The task is to generate a specific row from Pascal's triangle, which is a triangular array of the binomial coefficients. Pascal's triangle is constructed such that each number in the triangle is the sum of the two numbers directly above it in the previous row. The rows of Pascal's triangle are conventionally enumerated starting with row 0 at the top (1), with each row getting progressively longer. The problem requires us not to construct the entire triangle but to return only the row at the specified index (rowIndex), which is zero-indexed.

Intuition

To arrive at the solution approach without constructing the entire Pascal's triangle, we exploit the fact that each element in a row can be calculated based on the previous row's elements. For the algorithm provided, we initialize a list, f, to contain 1s with a length of rowIndex + 1, representing the number of elements in the target row. The first and last elements in any row of Pascal's triangle are always 1.

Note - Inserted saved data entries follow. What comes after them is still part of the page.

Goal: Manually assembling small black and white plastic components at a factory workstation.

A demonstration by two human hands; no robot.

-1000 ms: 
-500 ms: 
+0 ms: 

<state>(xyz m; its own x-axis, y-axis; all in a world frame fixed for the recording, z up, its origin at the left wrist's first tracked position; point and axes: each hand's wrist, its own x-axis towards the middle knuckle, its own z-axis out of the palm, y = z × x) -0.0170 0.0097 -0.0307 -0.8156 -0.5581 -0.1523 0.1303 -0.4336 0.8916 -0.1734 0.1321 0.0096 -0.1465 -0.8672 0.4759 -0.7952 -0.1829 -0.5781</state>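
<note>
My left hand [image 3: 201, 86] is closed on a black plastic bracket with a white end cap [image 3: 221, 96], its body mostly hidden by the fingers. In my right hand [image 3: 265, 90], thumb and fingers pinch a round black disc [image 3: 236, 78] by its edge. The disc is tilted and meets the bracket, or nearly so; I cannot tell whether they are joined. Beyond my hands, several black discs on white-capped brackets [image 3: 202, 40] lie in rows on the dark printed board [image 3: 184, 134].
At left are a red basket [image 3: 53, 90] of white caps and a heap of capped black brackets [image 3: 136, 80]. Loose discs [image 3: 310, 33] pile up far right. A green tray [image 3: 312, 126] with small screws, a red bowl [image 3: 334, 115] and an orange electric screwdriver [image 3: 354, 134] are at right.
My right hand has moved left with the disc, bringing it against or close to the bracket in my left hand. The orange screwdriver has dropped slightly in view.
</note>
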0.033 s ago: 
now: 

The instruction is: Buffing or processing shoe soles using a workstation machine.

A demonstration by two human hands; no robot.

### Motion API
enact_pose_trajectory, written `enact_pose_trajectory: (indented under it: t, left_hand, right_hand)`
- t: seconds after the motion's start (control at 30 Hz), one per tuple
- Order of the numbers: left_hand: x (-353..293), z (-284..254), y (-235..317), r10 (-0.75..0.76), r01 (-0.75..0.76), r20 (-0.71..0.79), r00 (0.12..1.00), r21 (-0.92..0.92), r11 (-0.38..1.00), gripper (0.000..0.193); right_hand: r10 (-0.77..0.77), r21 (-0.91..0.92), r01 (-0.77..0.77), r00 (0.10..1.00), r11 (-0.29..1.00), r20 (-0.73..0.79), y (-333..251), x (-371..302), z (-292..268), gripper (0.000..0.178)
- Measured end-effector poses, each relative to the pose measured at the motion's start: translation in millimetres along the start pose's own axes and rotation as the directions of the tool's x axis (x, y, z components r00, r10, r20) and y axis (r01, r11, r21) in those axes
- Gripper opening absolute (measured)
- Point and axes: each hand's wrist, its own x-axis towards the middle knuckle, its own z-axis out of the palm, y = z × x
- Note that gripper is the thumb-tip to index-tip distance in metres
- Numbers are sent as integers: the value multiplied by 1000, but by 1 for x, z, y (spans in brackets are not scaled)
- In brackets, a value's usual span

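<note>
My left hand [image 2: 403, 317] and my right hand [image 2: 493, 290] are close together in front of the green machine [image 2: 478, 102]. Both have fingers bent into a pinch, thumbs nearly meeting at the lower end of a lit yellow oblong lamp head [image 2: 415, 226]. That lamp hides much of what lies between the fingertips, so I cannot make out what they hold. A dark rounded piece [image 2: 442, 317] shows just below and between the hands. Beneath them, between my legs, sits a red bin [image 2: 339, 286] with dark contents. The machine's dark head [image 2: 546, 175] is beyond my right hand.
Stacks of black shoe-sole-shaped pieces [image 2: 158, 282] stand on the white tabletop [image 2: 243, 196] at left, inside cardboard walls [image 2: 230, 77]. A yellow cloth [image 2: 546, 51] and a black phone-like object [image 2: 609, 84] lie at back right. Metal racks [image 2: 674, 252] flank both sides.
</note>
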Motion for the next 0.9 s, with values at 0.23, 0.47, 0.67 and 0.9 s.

Then we iterate through the list starting from the third row (since the first two rows are always [1] and [1, 1]), and we move backwards inside each row to calculate the new value for each position based on the previous value and the value before it (f[j] += f[j - 1]). This in-place update allows us to build the current row directly from the values of the previous row without extra space for storing the entire triangle.

The thinking process is mainly about optimizing space since we only need the final row, not the entire triangle, and building upon the knowledge of the relationship between the elements in Pascal's triangle.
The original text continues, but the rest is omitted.